TO DO | Without the pictures, output the lines of the material from the very first through the one that holds "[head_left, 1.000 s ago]".
==== DATASET SECTION
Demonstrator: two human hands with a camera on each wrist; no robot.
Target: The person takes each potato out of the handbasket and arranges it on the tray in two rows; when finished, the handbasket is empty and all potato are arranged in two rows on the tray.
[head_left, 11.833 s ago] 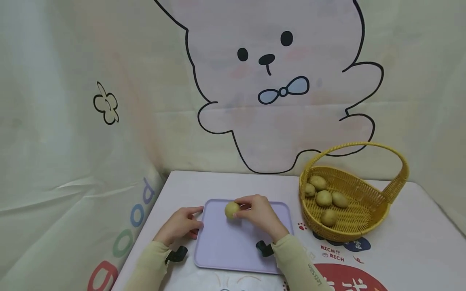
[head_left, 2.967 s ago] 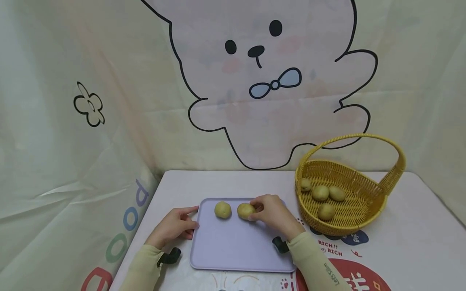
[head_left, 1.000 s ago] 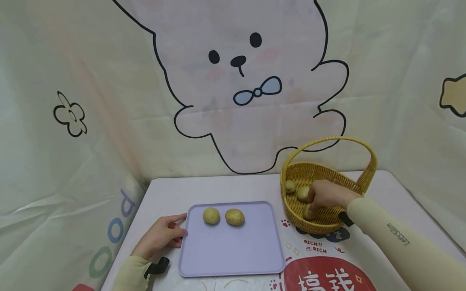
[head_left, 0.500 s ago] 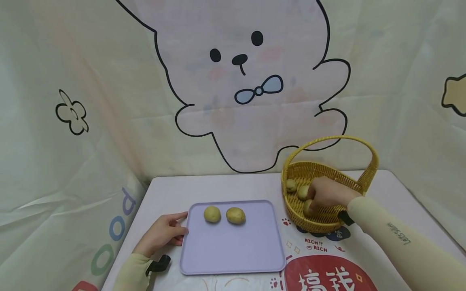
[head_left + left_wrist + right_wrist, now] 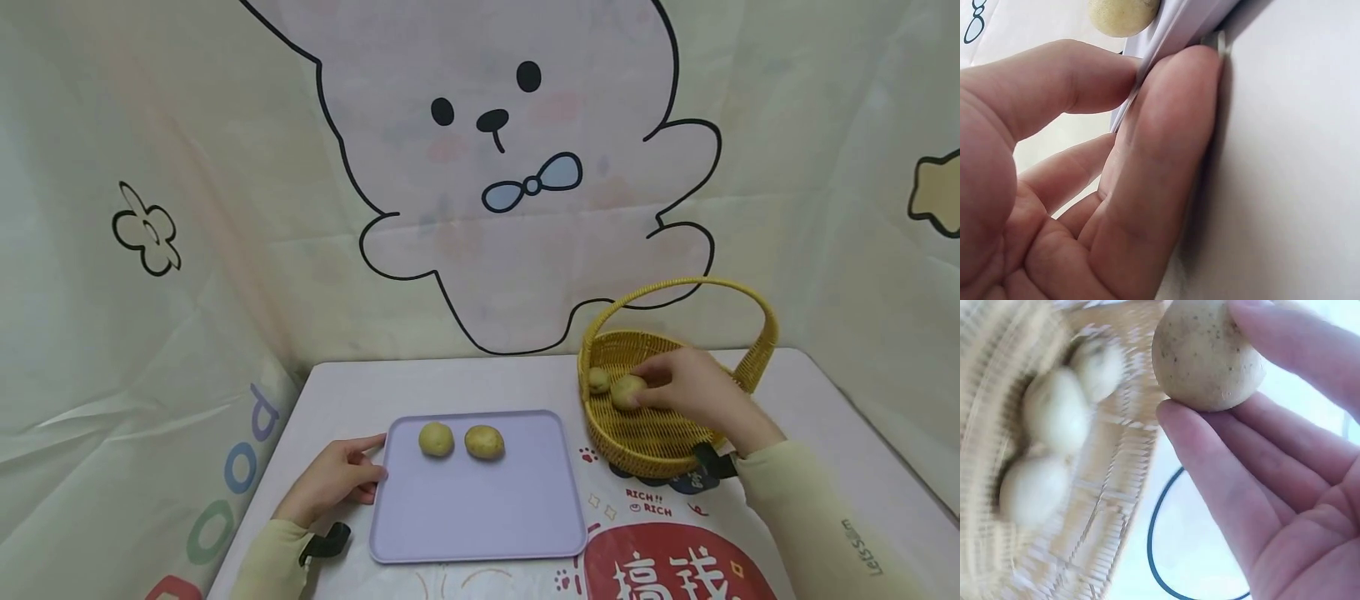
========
TASK SOLUTION |
Demonstrator: two human hands with a camera on each wrist; no robot.
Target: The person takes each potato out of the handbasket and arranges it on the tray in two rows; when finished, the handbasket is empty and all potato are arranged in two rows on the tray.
[head_left, 11.833 s ago] 
[head_left, 2.967 s ago] 
[head_left, 1.000 s ago] 

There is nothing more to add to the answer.